D. While unemployed, I practiced the classic jonesing-for-job-leads technique: I cold-called people in finance (dropping a name who'd referred me to them) and did lots of informational interviews both by phone and face-to-face. In less than two months I landed an offer from a research boutique, via a key player there who I'd spoken with frequently while in my previous job.

E. A competitor of my employer called out of the blue to recruit me. (This was before the days of non-compete agreements.)

F. A company I'd interviewed with a year or so earlier without success, called to recruit me for a new opening they had.

Strangers or Friends?

True, these situations differ from the cocktail-party and "friend of a neighbor's cousin" networking scenarios that my out-of-work friend pooh-poohed. But even the chat-up-strangers approach - which I used to dismiss as a caricature - seems to bring results for some job-seekers. I've heard it endorsed by many people I respect, from professional peers to career coaches I speak with regularly. Authors and readers of The Wall Street Journal's new "Laid Off and Looking Blog" offer similar real-life testimony (although just as many posters there say their efforts to network into a job proved futile).

Still, not all networking is created equal. Rather than look toward new acquaintances or four-degrees-of-separation contacts to point you toward choice job openings, I advise building your network around the following types of people you already know, and asking them for introductions to people in their networks:

- Current colleagues (the ones you're certain won't betray you).

- Former supervisors and colleagues - especially from your last prevous job, or a past job directly in the specialty or industry you want to work in now.

- Current and former trading partners. This includes customers, vendors or salespeople you purchased things from in your job, trade counterparties, and basically anyone you dealt with regularly at work, who wasn't a fellow employee of your firm.

- Alumni of your business school, undergraduate school, or even professional development classes you took, if you got to know them fairly well (such as being in a study group together).

Do a Favor Before Asking a Favor

If you've been out of touch with a past colleague or classmate, make an effort to do something for them when you re-connect. Pick up the tab for coffee or lunch, bring a relevant piece of news, an insight or even a contact who might help them in their job, and show interest in their activities and needs. (This is even more essential when networking with people you don't already know.)

A relationship that's all about you is unlikely to last or bear fruit.

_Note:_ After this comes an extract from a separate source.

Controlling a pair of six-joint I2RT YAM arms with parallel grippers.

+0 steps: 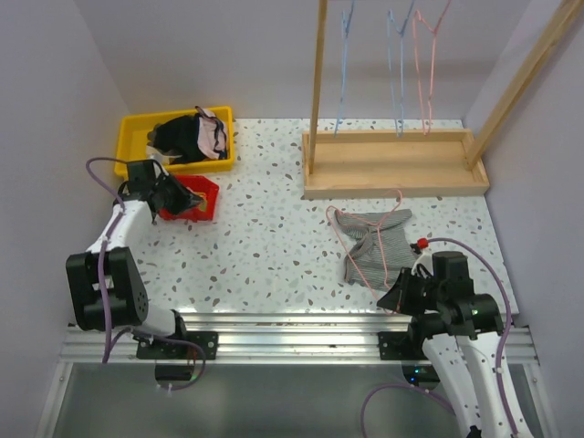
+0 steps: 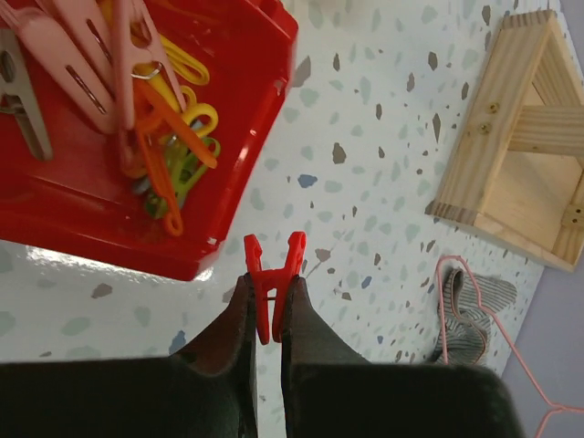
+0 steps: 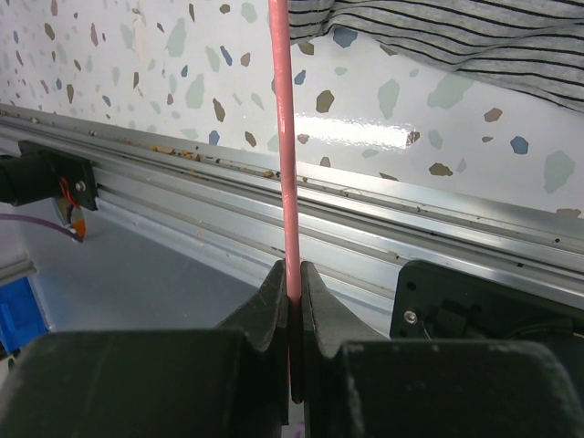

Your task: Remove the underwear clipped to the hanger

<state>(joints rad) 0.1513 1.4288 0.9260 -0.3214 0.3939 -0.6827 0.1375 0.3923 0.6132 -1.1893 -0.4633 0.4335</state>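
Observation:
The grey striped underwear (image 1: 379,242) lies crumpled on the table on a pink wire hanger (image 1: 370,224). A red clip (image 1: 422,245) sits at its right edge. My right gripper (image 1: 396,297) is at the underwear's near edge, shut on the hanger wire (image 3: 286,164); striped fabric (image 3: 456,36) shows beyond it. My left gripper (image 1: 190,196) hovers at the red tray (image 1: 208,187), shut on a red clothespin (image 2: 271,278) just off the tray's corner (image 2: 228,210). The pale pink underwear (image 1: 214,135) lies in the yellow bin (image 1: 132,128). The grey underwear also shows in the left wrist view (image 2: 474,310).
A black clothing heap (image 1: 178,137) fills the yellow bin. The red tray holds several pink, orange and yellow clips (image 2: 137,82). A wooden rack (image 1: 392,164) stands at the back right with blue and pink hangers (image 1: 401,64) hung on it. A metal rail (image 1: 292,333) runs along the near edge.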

The bottom line: The best networking contacts are familiar with both you and your work. Such people can give you not just job leads, but something far more valuable: referrals and recommendations. A "friend of a friend" doesn't sound like an impressive contact. But what about a close associate of the guy you sat next to in your last job? Or your next-to-last boss's early-career mentor? If one of them has an opening and you come in warmly recommended by your ex-colleague or ex-boss, you will leapfrog many potential rivals.